Kemarin mereka mengeram di depan rak sampo. Sekarang mengeram di depan rak biskuit. Mereka memegang-megang bungkusan biskuit kalpa, lalu membicarakan sesuatu dengan sangat lirih. Mereka tersenyum, lalu menaruh biskuit itu kembali. Apa yang lucu sungguh hanya mereka yang tahu. Setelah membuang banyak waktu di depan rak biskuit, mereka berjalan keluar dengan membawa sebutir telur ayam saja. Sebutir telur untuk waktu selama itu. Masih sangat aneh, bahkan setelah bertahun-tahun. Memang hampir setiap malam mereka seperti itu. Ibaratkan ayam, jumlah telur yang berhasil menetas tidak sebanding dengan waktu eram yang mereka buang. Habis beras, kalau kata a-pa. Meski begitu, harus kuakui si putri memang enak dilihat, tetapi jangan sampai tersenyum. Hancur seketika.
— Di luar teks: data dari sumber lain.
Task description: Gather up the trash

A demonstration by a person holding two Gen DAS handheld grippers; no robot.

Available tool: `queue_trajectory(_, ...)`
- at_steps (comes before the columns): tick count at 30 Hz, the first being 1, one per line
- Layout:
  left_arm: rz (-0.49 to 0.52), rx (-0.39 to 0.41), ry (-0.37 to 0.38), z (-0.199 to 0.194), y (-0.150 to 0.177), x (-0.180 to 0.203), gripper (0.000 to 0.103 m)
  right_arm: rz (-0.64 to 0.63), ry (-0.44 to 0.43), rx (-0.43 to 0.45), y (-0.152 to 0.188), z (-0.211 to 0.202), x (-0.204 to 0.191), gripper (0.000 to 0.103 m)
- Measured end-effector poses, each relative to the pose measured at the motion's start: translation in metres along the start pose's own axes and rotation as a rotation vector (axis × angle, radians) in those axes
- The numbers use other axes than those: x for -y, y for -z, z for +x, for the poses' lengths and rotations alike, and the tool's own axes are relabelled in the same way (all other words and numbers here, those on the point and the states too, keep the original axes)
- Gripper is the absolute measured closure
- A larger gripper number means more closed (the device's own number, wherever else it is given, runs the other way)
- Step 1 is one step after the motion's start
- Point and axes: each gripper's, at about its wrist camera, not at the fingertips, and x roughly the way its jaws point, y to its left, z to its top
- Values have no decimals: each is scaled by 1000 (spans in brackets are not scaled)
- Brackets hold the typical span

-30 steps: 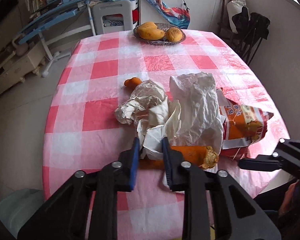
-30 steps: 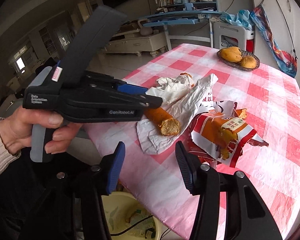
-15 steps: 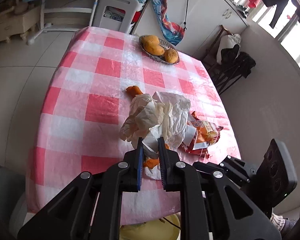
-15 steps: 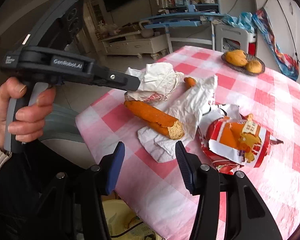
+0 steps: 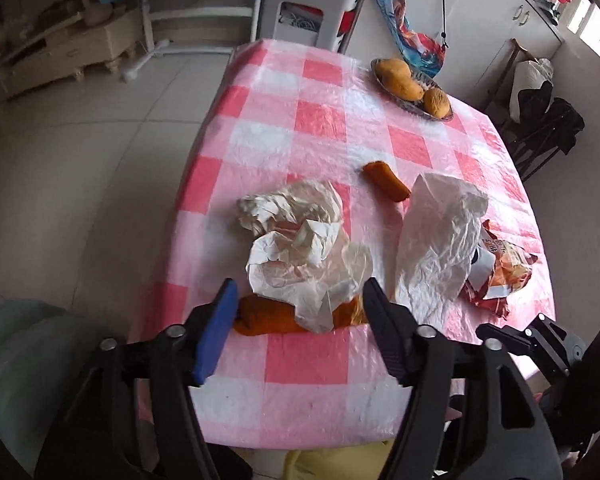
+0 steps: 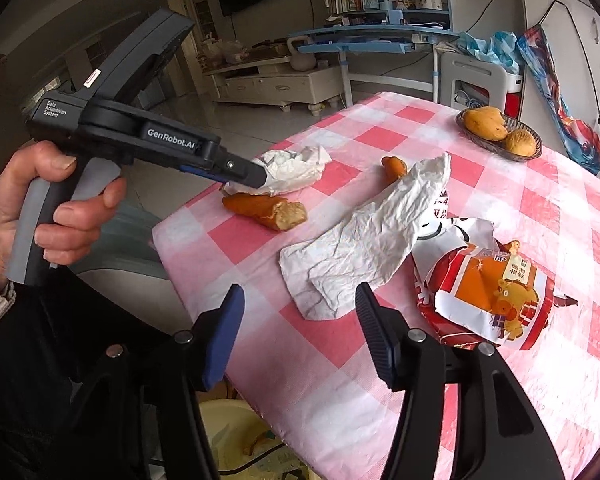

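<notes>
While the table is this cluttered, progress: early — nearly all trash is on the checked tablecloth (image 5: 320, 120), nothing visibly lifted.
Left gripper (image 5: 296, 304): jaws opening, wide apart; crumpled white wrapper (image 5: 300, 248) and half-eaten bread stick (image 5: 260, 316) lie between the tips, but the pads aren't pressing on either — not held.
Right gripper (image 6: 296, 308): jaws opening a bit, about half spread, empty; hovers at the near table edge, just short of the flat white paper bag (image 6: 372, 232).
Left hand (image 6: 40, 208): person's hand wraps the left tool's grey handle, at the left of the right wrist view.
Trash left, near side: bread stick + crumpled wrapper by the near-left edge.
Trash left, middle: flat paper bag, w/ small orange food scrap (image 5: 386, 180) just beyond its far end.
Trash left, right side: torn red-orange snack packet (image 6: 488, 292), touching the paper bag's right edge.
Not trash, prob.: basket of fruit (image 6: 500, 132) at the far right corner, well apart from the pile.
Bin: yellowish tub (image 6: 236, 432) under the near edge, some scraps seem inside — contents hard to tell.
Remaining: approx. five items to grab and drop.
</notes>
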Motion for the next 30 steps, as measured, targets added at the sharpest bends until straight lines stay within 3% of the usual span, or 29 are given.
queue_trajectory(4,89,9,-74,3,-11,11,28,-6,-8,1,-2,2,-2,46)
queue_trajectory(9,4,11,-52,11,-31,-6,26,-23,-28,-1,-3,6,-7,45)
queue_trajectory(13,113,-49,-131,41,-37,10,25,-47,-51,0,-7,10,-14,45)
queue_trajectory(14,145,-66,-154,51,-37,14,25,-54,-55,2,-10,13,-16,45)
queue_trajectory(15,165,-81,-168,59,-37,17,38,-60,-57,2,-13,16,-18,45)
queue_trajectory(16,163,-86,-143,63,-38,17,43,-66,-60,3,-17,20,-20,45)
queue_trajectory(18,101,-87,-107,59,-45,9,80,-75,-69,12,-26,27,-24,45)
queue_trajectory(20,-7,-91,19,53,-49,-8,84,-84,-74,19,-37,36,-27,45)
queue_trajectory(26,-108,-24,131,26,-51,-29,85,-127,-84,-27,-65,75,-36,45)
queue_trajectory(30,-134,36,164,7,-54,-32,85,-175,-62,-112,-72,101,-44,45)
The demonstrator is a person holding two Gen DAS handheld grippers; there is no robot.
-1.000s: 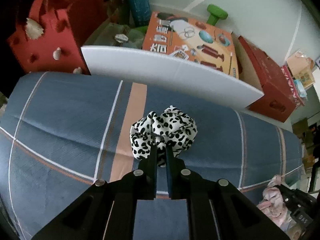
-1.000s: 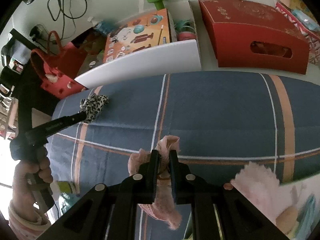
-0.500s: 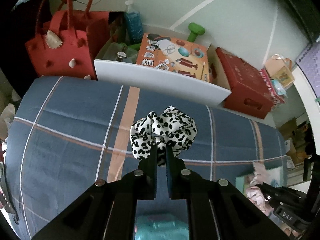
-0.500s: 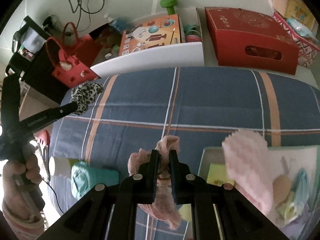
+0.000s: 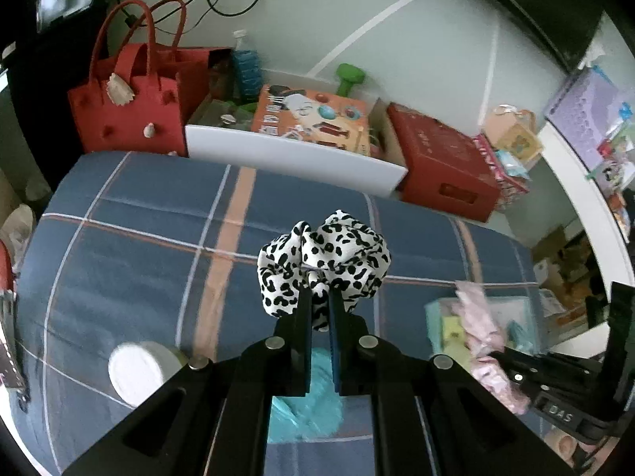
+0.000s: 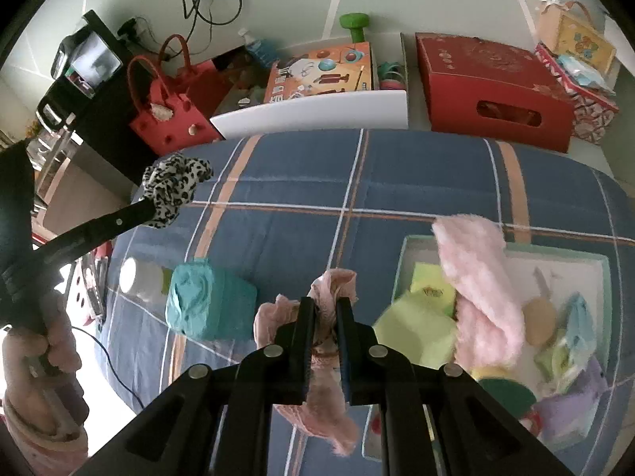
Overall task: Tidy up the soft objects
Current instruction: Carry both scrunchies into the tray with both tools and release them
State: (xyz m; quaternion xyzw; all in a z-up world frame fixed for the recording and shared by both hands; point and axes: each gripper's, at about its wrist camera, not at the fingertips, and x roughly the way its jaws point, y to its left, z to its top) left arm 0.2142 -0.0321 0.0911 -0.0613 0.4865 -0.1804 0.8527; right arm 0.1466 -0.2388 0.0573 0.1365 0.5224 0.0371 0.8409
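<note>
A black-and-white leopard-print scrunchie (image 5: 323,260) hangs in the air over the blue plaid bed cover (image 5: 139,218), with my left gripper (image 5: 317,297) shut on it. The right wrist view shows the same scrunchie (image 6: 174,188) at the far left on the left gripper (image 6: 152,208). My right gripper (image 6: 326,305) is shut on a pink fuzzy cloth (image 6: 325,404) that droops below its fingers. A pale tray (image 6: 405,254) with several soft items lies on the bed to the right; a pink fluffy piece (image 6: 480,289) hangs over it.
A teal folded cloth (image 6: 210,303) and a white round container (image 6: 137,275) lie on the bed at the left. Behind the bed stand a red felt bag (image 5: 131,115), a white bin (image 5: 293,158) and a red box (image 6: 492,91). A hand (image 6: 35,361) holds the left gripper.
Both grippers have risen and drawn back from the bed with their cloths held. The tray, the teal cloth and the white container have come into view below.
</note>
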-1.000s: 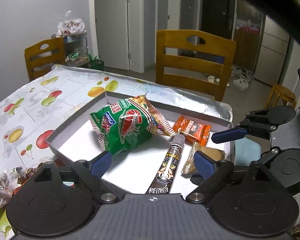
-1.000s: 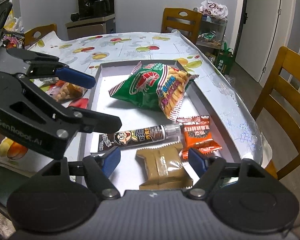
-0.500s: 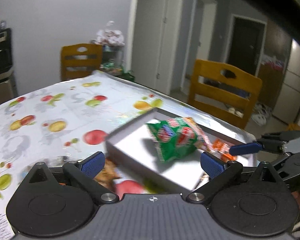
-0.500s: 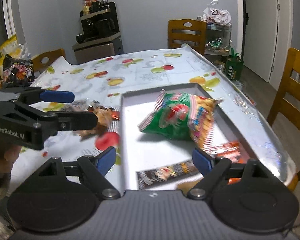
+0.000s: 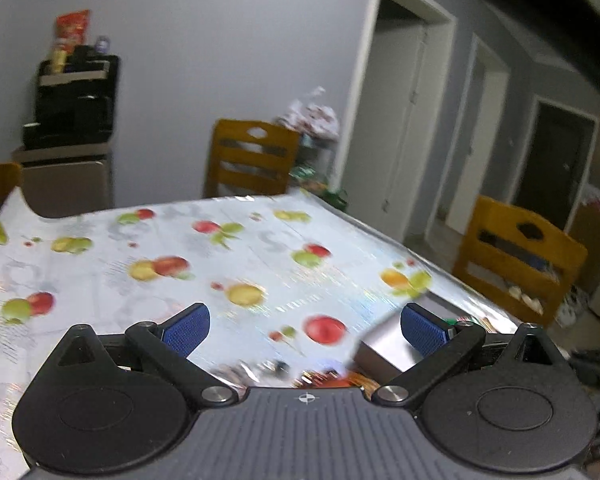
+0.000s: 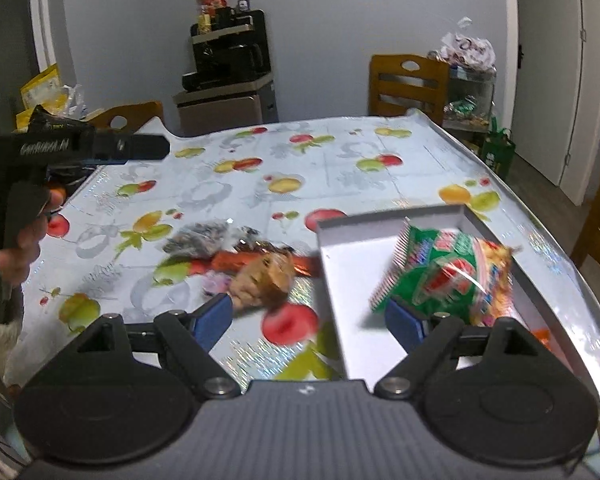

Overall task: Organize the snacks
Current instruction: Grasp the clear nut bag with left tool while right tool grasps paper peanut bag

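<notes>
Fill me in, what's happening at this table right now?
A person is sorting snacks with two handheld grippers. Both the left gripper and the right gripper are open and empty. A green snack bag lies in the white tray. Several loose snacks lie on the fruit-print tablecloth beside the tray, not yet put in.

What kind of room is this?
Most likely a home dining room: a table under a fruit-print cloth, wooden chairs around it, and doors leading off to other rooms.
</notes>
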### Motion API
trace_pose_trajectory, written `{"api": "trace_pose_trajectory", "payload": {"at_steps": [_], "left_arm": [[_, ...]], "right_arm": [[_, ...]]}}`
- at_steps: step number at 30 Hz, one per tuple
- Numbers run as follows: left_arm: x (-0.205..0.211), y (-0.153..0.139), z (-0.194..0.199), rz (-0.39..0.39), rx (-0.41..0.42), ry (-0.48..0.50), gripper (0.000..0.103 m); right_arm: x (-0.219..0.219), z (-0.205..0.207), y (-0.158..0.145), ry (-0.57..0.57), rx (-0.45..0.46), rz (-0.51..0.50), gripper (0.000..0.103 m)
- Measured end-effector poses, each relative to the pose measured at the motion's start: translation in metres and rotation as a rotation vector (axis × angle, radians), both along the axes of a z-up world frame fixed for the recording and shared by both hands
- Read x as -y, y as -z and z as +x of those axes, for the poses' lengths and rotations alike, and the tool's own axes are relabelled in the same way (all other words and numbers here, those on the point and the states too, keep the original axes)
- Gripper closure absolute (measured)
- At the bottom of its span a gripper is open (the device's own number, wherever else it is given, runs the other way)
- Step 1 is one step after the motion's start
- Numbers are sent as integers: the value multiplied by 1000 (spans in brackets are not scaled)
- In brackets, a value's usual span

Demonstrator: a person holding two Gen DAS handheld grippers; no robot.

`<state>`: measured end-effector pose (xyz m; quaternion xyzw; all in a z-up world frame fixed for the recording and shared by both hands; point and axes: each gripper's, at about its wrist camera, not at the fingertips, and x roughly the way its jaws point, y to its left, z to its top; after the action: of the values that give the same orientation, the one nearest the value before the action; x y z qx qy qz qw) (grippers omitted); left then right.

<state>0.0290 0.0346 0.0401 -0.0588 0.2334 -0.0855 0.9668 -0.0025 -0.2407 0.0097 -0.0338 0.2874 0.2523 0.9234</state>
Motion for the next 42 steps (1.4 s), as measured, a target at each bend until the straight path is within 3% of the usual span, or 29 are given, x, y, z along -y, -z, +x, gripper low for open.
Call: {"api": "trace_pose_trajectory", "payload": {"at_steps": [4, 8, 15, 19, 25, 31, 34, 36, 38, 41, 42], "left_arm": [[-9, -3, 5, 51, 32, -54, 0], [-15, 10, 20, 29, -12, -63, 0], [-28, 55, 50, 22, -121, -183, 0], [-27, 83, 63, 102, -170, -236, 0], [-30, 109, 75, 112, -222, -231, 0], [-25, 122, 79, 171, -233, -224, 2], [-26, 124, 79, 160, -240, -214, 4], [-27, 125, 79, 143, -243, -207, 8], [-28, 125, 79, 123, -244, -193, 16], [-29, 124, 78, 91, -242, -169, 35], [-30, 124, 78, 86, -244, -169, 36]], "right_arm": [[-18, 2, -3, -33, 25, -13, 19], [-35, 7, 3, -62, 20, -33, 19], [-67, 26, 23, -98, -16, -53, 19], [-83, 44, 38, -84, -42, -71, 19], [-97, 70, 53, -41, -80, -85, 19], [-106, 92, 66, 2, -116, -70, 19], [-109, 101, 72, 14, -128, -63, 22], [-113, 102, 75, 11, -110, -72, 26], [-117, 103, 77, 4, -100, -84, 40], [-120, 103, 79, 5, -80, -96, 42], [-120, 103, 79, 6, -75, -95, 42]]}}
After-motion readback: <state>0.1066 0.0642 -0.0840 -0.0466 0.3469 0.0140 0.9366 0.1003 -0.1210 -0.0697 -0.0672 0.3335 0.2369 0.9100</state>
Pulang dari toko, selalu hampir jam sepuluh. Ganti baju, makan, terus duduk dan beristirahat di depan gambar Dewa Tertinggi dalam agama kami, rasanya seperti teman-teman muslim yang duduk menghadap kiblat sambil menatap lukisan Kabah, menanti kapan bisa berangkat ke sana. Aku pernah melihat lukisan seperti itu saat menginap di rumah kakak temanku yang muslim. Ajaibnya, kejadian itu meninggalkan selembar kertas memori yang berlabel emas. Di sana aku melihat secara langsung bagaimana mereka sekeluarga salat berjamaah dengan si suami yang merupakan kakak temanku sebagai imam. Aku dengan temanku yang kebetulan adik Yuri terdiam dan tidak berani bersuara. Anak mereka banyak, dan tentu tanggungan mereka banyak juga. Si istri seorang dosen di UBB, tebakanku, karena sebelum ke rumah mereka, kami menjemputnya di sana. Setelahnya, baru menjemput adik-adik kecil lucu yang ternyata dititipkan di tempat penitipan anak. Itu menandakan bahwa a-pa dan ibunya orang sibuk. Sibuk untuk menghidupi anak-anaknya yang semakin banyak. Mereka sangat baik karena mengajak kami makan malam secara gratis. Satu hal yang membuatku tidak enak hati sampai sekarang, yaitu saat bapaknya, alias kakak temanku itu, telah menggoreng telur dengan susah payah sambil menggendong anak untuk kami di pagi hari, tetapi aku dan adik Yuri baru saja selesai sarapan roti yang telah kusiapkan jauh-jauh hari. Ia menatap kami seakan-akan tidak menyangka. Mungkin bila kami bilang lebih awal, ia tidak akan menghabiskan satu atau dua biji telur yang seharusnya bisa mereka simpan untuk hari esok. Mungkin seharusnya kami terima saja kebaikan hatinya.